* [PROBLEM DESCRIPTION]: Repeat exactly what appears from the opening line of the listing to the line with "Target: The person", inclusive.

* [THE DATA]:
_ _ _ _ _ _ _
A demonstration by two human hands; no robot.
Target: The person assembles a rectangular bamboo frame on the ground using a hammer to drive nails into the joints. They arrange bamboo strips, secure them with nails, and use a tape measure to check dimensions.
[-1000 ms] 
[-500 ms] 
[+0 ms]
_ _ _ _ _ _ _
* [FINISHED TASK]:
A demonstration by two human hands; no robot.
Target: The person assembles a rectangular bamboo frame on the ground using a hammer to drive nails into the joints. They arrange bamboo strips, secure them with nails, and use a tape measure to check dimensions.

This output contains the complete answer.